- RECORDED INFORMATION
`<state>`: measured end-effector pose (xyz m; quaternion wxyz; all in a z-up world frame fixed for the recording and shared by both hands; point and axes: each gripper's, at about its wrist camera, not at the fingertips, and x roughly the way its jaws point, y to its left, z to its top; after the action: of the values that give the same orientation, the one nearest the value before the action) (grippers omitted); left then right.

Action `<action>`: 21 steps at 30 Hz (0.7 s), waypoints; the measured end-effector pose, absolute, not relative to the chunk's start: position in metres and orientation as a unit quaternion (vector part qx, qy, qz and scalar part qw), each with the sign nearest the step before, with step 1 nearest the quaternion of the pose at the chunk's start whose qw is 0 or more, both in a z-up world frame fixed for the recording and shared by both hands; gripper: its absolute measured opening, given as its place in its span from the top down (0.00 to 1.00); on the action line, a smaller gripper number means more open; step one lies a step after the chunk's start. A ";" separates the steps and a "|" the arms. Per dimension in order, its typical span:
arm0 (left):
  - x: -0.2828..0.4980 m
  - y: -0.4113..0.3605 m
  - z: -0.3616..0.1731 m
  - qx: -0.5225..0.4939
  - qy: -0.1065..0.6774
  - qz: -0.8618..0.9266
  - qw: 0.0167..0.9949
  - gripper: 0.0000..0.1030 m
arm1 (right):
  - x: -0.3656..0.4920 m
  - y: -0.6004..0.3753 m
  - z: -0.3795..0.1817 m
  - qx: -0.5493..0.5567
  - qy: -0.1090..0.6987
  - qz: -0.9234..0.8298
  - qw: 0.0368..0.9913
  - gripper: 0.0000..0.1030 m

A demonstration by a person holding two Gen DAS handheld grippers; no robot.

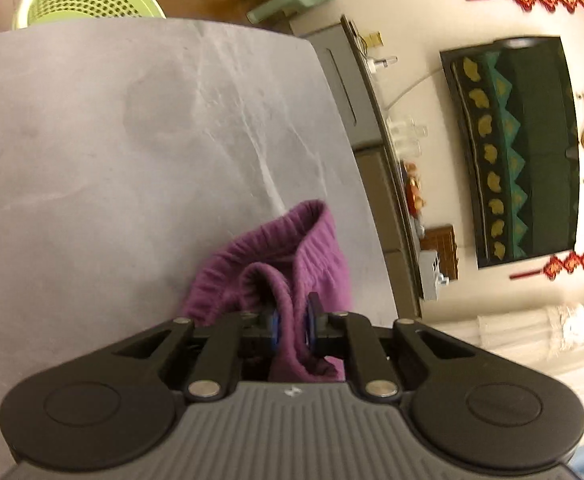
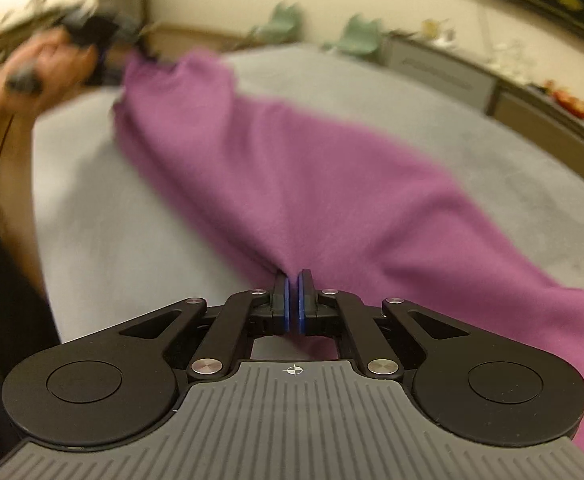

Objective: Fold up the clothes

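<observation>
One purple garment, two grippers, perhaps two green chairs.

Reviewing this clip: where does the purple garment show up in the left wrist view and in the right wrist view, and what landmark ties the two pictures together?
Left wrist view: purple garment, lower centre, its ribbed band pinched in the left gripper.
Right wrist view: it stretches from upper left to lower right, the right gripper shut on its near edge.
Shared landmark: the grey tabletop beneath it.
</observation>
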<state>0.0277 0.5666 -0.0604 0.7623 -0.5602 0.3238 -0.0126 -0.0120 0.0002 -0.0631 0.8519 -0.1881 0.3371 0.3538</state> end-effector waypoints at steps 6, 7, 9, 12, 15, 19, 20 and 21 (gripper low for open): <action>0.019 0.563 -0.040 -0.528 0.310 -0.016 0.790 0.27 | 0.000 -0.022 -0.022 -0.078 0.306 0.383 0.868 0.52; 0.021 0.559 -0.033 -0.520 0.306 -0.019 0.797 0.25 | 0.008 -0.026 -0.013 -0.056 0.298 0.379 0.874 0.52; 0.029 0.548 -0.022 -0.500 0.307 -0.032 0.809 0.24 | 0.032 -0.024 0.001 -0.026 0.291 0.358 0.887 0.51; 0.041 0.533 -0.016 -0.458 0.326 -0.023 0.827 0.26 | 0.080 0.004 0.010 0.000 0.304 0.334 0.892 0.50; 0.044 0.521 -0.015 -0.410 0.354 -0.003 0.841 0.79 | 0.131 0.048 0.005 0.029 0.335 0.326 0.883 0.35; 0.019 0.528 -0.013 -0.367 0.374 -0.022 0.851 0.86 | 0.166 0.091 -0.025 -0.035 0.403 0.340 0.849 0.43; 0.015 0.529 -0.013 -0.359 0.377 -0.026 0.853 0.86 | 0.165 0.094 -0.031 -0.050 0.425 0.358 0.830 0.48; 0.015 0.528 -0.013 -0.356 0.380 -0.033 0.853 0.86 | 0.158 0.094 -0.035 -0.063 0.431 0.378 0.817 0.50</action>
<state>0.0146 0.5276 -0.0128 0.8532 -0.3558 0.3800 -0.0330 0.1580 0.0937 -0.0351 0.8172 -0.0633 0.4309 0.3776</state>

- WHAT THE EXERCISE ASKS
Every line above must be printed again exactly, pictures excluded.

- TASK OUTPUT
`<state>`: measured end-effector pose (xyz m; quaternion wxyz; all in a z-up world frame fixed for the recording and shared by both hands; point and axes: each gripper's, at about its wrist camera, not at the fingertips, and x roughly the way its jaws point, y to its left, z to its top; after the action: of the values that give the same orientation, the one nearest the value before the action) (grippers omitted); left then right.

Action `<action>`: 21 steps at 30 Hz (0.7 s), waypoints; the measured end-effector pose, absolute, not relative to the chunk's start: position in metres and orientation as a unit quaternion (vector part qx, qy, qz and scalar part qw), each with the sign nearest the step before, with step 1 nearest the quaternion of the pose at the chunk's start whose qw is 0 or more, both in a z-up world frame fixed for the recording and shared by both hands; gripper: its absolute measured opening, given as its place in its span from the top down (0.00 to 1.00); on the action line, a smaller gripper number means more open; step one lies a step after the chunk's start. A ";" separates the steps and a "|" the arms. Per dimension in order, its typical span:
arm0 (left):
  - x: -0.2828..0.4980 m
  - y: -0.4113..0.3605 m
  - z: -0.3616..0.1731 m
  - qx: -0.5225..0.4939
  - qy: -0.1065..0.6774
  - qz: -0.8618..0.9266
  - qw: 0.0167..0.9949
  - gripper: 0.0000..0.1030 m
arm1 (right):
  - x: -0.3656..0.4920 m
  - y: -0.6004..0.3753 m
  - z: -0.3795..0.1817 m
  - qx: -0.5493..0.5567
  - qy: -0.1090..0.6987
  - qz: -0.9234..0.8298
  - qw: 0.0368..0.9913
  - gripper: 0.0000..0.1030 m

A demonstration by a person holding two Gen DAS handheld grippers; no robot.


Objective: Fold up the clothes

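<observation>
One purple garment, two grippers, perhaps two green chairs.

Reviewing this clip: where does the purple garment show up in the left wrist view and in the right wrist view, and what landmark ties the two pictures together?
Left wrist view: purple garment, lower centre, its ribbed band pinched in the left gripper.
Right wrist view: it stretches from upper left to lower right, the right gripper shut on its near edge.
Shared landmark: the grey tabletop beneath it.
</observation>
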<state>0.0277 0.5666 -0.0604 0.7623 -0.5602 0.3238 -0.0126 -0.0120 0.0002 -0.0631 0.8519 -0.1881 0.3371 0.3538</state> end-effector waypoints at steps 6, 7, 9, 12, 15, 19, 20 and 21 (gripper low for open): <action>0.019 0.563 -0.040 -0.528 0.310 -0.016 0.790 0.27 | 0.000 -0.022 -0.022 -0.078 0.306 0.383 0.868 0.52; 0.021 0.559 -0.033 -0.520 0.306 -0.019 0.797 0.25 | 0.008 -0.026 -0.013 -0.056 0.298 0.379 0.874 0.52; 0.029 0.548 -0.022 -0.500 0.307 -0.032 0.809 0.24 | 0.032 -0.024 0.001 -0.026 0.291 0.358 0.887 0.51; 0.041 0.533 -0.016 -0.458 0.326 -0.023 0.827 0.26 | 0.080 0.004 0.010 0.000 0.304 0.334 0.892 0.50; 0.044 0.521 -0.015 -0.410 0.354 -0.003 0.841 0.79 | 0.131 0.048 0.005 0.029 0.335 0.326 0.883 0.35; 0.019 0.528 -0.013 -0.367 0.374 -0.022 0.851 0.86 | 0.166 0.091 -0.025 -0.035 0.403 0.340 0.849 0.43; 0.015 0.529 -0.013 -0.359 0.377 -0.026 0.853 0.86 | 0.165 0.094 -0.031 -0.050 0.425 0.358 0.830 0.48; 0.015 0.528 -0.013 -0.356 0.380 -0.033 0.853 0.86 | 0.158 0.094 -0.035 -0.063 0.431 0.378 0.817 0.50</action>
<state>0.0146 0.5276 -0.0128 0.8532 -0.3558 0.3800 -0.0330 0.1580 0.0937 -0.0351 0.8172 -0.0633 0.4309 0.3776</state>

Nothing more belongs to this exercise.